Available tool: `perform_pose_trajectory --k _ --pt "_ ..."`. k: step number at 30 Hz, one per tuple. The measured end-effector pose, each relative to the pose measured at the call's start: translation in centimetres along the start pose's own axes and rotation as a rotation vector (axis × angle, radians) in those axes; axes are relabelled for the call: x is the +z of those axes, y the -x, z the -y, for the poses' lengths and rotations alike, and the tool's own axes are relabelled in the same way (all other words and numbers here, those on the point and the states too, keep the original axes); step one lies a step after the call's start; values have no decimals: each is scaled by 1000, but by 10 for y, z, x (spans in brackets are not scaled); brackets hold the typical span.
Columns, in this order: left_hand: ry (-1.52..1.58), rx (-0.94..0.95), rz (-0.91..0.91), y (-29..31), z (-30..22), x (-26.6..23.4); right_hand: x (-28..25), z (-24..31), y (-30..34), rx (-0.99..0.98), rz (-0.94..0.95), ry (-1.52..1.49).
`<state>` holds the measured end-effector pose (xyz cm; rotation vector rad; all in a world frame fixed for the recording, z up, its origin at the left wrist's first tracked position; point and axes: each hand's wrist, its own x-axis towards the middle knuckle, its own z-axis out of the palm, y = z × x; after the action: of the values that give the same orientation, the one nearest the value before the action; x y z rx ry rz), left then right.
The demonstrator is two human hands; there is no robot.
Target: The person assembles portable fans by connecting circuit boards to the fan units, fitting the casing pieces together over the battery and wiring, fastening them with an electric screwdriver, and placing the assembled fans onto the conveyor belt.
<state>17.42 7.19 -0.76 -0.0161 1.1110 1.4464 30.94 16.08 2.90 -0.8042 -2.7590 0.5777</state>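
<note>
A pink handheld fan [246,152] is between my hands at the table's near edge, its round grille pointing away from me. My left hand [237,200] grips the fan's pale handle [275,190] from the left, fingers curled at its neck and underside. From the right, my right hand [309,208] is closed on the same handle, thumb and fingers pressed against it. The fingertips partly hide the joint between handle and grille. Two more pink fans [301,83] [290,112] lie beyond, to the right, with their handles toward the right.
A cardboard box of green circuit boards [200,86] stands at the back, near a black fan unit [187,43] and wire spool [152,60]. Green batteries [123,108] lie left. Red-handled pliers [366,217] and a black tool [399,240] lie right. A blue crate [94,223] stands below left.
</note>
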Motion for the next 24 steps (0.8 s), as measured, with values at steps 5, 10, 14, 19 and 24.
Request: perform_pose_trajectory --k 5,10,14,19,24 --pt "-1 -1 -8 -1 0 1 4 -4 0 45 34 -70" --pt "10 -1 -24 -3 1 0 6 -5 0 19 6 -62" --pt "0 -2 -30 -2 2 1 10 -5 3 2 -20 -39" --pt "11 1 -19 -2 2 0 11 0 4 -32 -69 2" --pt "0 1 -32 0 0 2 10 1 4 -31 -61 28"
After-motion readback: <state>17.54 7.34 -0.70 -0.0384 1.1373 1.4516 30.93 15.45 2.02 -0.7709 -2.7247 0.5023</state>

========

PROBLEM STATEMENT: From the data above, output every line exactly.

SOLVED PROBLEM:
Available tool: `perform_pose_trajectory --k _ --pt "_ ..."`. k: step number at 30 Hz, one per tuple. The measured end-effector pose, each relative to the pose measured at the call's start: translation in centimetres along the start pose's own axes and rotation as a rotation vector (axis × angle, radians) in those axes; axes are relabelled for the call: x is the +z of those axes, y the -x, z the -y, for the poses' lengths and rotations alike, and the tool's own axes are relabelled in the same way (all other words and numbers here, those on the point and the states too, keep the original axes); step one lies a step after the call's start; values have no decimals: each is scaled by 1000, but by 10 for y, z, x (spans in brackets are not scaled); brackets hold the typical span.
Columns, in this order: left_hand: ry (-1.52..1.58), rx (-0.94..0.95), rz (-0.91..0.91), y (-29..31), z (-30..22), x (-26.6..23.4); right_hand: x (-28..25), z (-24..31), y (-30..34), rx (-0.99..0.98), rz (-0.94..0.95), ry (-1.52..1.49).
`<state>` holds the measured end-effector pose (xyz cm; rotation vector rad; all in a world frame fixed for the recording, z up, its origin at the left wrist's first tracked position; point and axes: each hand's wrist, its own x-axis towards the middle knuckle, its own z-axis out of the palm, y = z × x; after the action: of the values that give the same orientation, the one nearest the value before the action; x y z rx ry rz), left then right.
The demonstrator is two human hands; there is no robot.
Target: The person assembles portable fans by connecting circuit boards to the fan units, fitting the casing pieces together over the battery and wiring, fastening them with an electric screwdriver, and placing the assembled fans onto the conveyor belt.
<state>17.42 7.19 -0.76 -0.0161 1.1110 1.4464 30.94 16.08 2.90 -0.8042 -2.7590 0.5777</state>
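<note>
A pink handheld fan [246,152] is between my hands at the table's near edge, its round grille pointing away from me. My left hand [237,200] grips the fan's pale handle [275,190] from the left, fingers curled at its neck and underside. From the right, my right hand [309,208] is closed on the same handle, thumb and fingers pressed against it. The fingertips partly hide the joint between handle and grille. Two more pink fans [301,83] [290,112] lie beyond, to the right, with their handles toward the right.
A cardboard box of green circuit boards [200,86] stands at the back, near a black fan unit [187,43] and wire spool [152,60]. Green batteries [123,108] lie left. Red-handled pliers [366,217] and a black tool [399,240] lie right. A blue crate [94,223] stands below left.
</note>
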Motion for the next 24 steps (0.8 s), as measured, with values at steps 5, 10, 14, 19 and 24.
Request: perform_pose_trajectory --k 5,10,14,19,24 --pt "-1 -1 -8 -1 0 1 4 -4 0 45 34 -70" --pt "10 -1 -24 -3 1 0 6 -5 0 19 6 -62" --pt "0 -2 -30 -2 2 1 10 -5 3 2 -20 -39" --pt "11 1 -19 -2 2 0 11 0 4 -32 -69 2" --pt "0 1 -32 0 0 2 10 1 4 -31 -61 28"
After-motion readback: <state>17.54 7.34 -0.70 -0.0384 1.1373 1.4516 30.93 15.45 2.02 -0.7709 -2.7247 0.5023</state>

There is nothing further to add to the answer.